● **Task requirements**: Output the full listing below exactly as it reads, and skip anything that is a picture.

● **Data block**:
--- --- ---
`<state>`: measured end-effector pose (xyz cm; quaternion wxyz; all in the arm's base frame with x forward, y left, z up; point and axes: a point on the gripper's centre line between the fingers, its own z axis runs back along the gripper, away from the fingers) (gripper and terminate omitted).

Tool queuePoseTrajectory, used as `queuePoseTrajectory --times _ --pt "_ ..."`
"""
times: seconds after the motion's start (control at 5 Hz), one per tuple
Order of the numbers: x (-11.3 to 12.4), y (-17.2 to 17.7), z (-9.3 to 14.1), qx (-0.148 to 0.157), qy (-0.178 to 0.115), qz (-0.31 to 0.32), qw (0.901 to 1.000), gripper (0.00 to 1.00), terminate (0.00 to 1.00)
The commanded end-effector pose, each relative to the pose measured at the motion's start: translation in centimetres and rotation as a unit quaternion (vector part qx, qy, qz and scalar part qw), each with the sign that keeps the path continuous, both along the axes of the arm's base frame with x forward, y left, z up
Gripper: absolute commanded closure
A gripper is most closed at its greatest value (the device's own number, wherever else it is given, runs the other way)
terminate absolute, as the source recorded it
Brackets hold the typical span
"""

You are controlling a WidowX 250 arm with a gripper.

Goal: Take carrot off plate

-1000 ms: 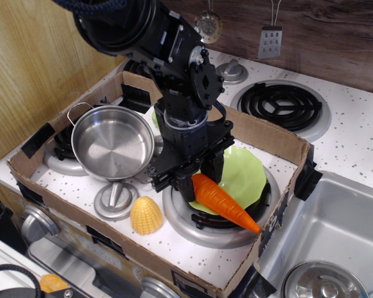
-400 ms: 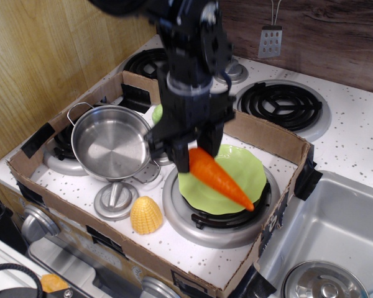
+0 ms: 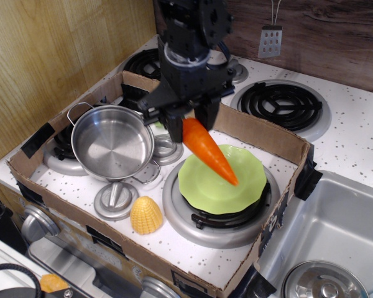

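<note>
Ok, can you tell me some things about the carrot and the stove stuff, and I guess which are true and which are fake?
1. The gripper holds the carrot by its thick end. True.
2. The carrot lies flat on the plate. False: it hangs tilted in the air, its tip pointing down over the plate.
3. The steel pot has food inside. False: it looks empty.
4. The yellow corn sits in front of the plate, off to its left. True.
5. The spatula is in the sink. False: it hangs on the back wall.
</note>
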<state>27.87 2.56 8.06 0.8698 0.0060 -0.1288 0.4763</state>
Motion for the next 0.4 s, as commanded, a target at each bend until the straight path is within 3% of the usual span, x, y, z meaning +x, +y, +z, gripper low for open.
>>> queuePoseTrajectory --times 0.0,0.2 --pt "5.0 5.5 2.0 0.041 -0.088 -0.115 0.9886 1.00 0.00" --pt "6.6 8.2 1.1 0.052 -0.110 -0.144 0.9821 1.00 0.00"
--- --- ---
● **Result**:
`<state>`: measured end-effector pose (xyz cm; quaternion wxyz; all in the arm's base frame with x forward, y left, z up; point and axes: a point on the gripper's centre line between the fingers, its own z axis runs back along the gripper, away from the fingers) (gripper and terminate omitted).

Tool queuePoseTrajectory, used as `queuePoseTrajectory --times _ --pt "_ ..."`
"""
times: seconds after the motion's start (control at 5 Hz), one per tuple
Order of the numbers: x (-11.3 to 12.4), y (-17.2 to 17.7), z (-9.3 to 14.1), qx (-0.148 to 0.157), qy (-0.178 to 0.115), qz (-0.31 to 0.32), qw (0.901 to 1.000), gripper (0.00 to 1.00), terminate (0.00 to 1.00)
The commanded end-effector pose, each relative to the pose measured at the motion's start: translation in centimetres and rotation as a unit quaternion (vector part qx, qy, qz and scalar part qw), each with the sign that keeps the path continuous, both along the axes of the arm's base frame with x forward, y left, z up
Gripper: absolute commanded closure
A gripper is most closed at its greatest value (the device's own number, wherever else it is given, runs the other way)
terminate absolute, as the source recorded it
Brackets hold the typical span
"""

You are controlling a WidowX 250 arm with a gripper.

Goal: Take carrot off plate

-1000 ms: 
-400 ms: 
+0 ms: 

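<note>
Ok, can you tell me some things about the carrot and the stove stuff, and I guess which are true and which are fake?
1. The gripper holds the carrot by its thick end. True.
2. The carrot lies flat on the plate. False: it hangs tilted in the air, its tip pointing down over the plate.
3. The steel pot has food inside. False: it looks empty.
4. The yellow corn sits in front of the plate, off to its left. True.
5. The spatula is in the sink. False: it hangs on the back wall.
</note>
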<state>27.87 2.56 8.06 0.8698 0.0060 -0.1288 0.4763</state>
Motion for the next 0.4 s, as commanded, a target at each bend until the straight path is within 3% of the usual span, x, y, z meaning +x, +y, +z, gripper low for open.
>>> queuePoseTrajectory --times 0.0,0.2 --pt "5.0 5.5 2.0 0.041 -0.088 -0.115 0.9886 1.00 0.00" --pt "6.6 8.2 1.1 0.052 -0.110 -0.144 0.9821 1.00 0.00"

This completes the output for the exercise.